Segundo o presidente do Sindifranca (Sindicato das Indústrias de Calçados de Franca), José Carlos Brigagão, as exportações de Franca vêm caindo desde 1993, quando foram exportados US$ 256 milhões. “Os principais fatores que levaram a esta grande redução são o câmbio, o custo Brasil, juros, ausência de política de exportação para manufaturados, carga tributária, burocracia e as reformas necessárias na legislação brasileira que não saem, além, da concorrência chinesa.”

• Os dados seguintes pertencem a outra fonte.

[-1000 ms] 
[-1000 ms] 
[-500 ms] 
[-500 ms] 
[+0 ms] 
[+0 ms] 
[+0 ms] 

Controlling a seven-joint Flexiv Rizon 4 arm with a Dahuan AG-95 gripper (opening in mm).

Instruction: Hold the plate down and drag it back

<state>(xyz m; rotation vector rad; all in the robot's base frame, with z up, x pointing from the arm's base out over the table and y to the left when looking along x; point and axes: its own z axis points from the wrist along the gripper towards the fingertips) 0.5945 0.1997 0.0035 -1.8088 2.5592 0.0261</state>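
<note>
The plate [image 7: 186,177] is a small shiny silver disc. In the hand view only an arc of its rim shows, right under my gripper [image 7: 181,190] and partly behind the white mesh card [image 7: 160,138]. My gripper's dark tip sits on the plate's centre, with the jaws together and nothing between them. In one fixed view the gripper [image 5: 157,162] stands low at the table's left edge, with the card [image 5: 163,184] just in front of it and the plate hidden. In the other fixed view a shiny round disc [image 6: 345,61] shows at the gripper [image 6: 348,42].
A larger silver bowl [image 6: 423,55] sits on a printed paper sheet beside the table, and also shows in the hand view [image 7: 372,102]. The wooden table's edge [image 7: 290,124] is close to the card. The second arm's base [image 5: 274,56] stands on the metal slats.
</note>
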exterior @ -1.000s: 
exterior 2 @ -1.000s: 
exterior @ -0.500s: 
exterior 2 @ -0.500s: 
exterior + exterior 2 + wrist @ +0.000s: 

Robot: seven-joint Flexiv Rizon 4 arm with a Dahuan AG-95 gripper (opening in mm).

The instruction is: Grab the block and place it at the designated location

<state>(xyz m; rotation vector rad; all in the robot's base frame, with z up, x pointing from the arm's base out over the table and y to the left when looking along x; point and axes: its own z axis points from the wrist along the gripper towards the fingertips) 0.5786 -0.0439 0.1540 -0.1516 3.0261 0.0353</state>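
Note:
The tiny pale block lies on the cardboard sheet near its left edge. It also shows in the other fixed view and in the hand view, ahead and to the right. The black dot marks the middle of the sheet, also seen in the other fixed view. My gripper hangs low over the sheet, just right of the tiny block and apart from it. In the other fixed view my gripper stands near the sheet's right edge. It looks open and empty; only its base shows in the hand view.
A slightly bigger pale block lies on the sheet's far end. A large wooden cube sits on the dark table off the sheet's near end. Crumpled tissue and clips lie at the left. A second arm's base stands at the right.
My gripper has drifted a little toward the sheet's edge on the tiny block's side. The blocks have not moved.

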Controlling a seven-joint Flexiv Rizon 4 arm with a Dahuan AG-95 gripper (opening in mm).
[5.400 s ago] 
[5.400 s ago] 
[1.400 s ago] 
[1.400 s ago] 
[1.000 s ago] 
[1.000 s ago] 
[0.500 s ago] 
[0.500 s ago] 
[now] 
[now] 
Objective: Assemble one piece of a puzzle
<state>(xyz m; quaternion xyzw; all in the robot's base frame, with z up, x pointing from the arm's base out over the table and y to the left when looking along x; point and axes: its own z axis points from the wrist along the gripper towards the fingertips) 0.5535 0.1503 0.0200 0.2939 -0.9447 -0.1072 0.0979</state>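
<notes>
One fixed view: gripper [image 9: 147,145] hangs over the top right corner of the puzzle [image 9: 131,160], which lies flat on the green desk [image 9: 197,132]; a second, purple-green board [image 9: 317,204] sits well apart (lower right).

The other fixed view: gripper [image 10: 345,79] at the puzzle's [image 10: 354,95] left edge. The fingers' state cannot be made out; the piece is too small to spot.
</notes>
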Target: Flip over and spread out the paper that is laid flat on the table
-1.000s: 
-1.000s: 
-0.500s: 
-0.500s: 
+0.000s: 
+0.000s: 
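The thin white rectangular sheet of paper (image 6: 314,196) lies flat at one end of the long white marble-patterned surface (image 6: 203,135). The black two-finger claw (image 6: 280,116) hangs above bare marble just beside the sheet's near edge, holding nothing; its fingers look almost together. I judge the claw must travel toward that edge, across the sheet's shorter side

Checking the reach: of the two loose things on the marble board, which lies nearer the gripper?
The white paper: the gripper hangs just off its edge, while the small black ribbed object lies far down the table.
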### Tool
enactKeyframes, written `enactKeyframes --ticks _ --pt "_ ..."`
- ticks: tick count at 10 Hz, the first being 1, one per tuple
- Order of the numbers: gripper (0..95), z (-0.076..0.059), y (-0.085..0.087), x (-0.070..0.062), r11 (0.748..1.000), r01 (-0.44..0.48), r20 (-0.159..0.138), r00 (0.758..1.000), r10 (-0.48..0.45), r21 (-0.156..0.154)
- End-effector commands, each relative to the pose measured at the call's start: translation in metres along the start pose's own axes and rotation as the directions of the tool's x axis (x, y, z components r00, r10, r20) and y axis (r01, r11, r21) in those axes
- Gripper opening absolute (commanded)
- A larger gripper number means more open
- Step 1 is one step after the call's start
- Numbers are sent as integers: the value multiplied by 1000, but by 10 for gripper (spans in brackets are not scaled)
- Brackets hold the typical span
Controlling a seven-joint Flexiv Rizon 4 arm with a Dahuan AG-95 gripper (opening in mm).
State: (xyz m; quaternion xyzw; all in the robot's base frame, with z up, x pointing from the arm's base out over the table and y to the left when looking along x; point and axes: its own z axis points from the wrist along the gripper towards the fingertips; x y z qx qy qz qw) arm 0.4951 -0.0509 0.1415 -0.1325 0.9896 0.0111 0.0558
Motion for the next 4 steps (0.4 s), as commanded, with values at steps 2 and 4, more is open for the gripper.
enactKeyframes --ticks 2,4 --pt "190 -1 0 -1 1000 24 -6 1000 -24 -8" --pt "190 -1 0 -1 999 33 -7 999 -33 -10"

Para Brigagão, a queda nas exportações já representa prejuízos grandes para a cidade. “Ela é sinônimo de redução de produção, perda de empregos e de divisas para a cidade e o país”, disse.
Para ele, o único caminho para reverter esse quadro e retomar os negócios de calçados no exterior é a intervenção do governo federal. “Precisamos de um planejamento com visão de um futuro, com metas negociadas com o setor e reconsiderar o conceito da indústria de manufaturado no Brasil”, disse Brigagão.
EXPECTATIVAS
Para este ano, o Sindifranca espera um pequeno aumento nas exportações em relação ao ano passado. Em 2010, as fábricas de Franca exportaram o equivalente a 3,104 milhões de pares. Até novembro de 2011, último mês computado pelo sindicato, foram 2,838 milhões.
“A previsão que temos para 2012 é a de exportar em torno de 3 milhões de pares”, afirmou o presidente do sindicato das indústrias.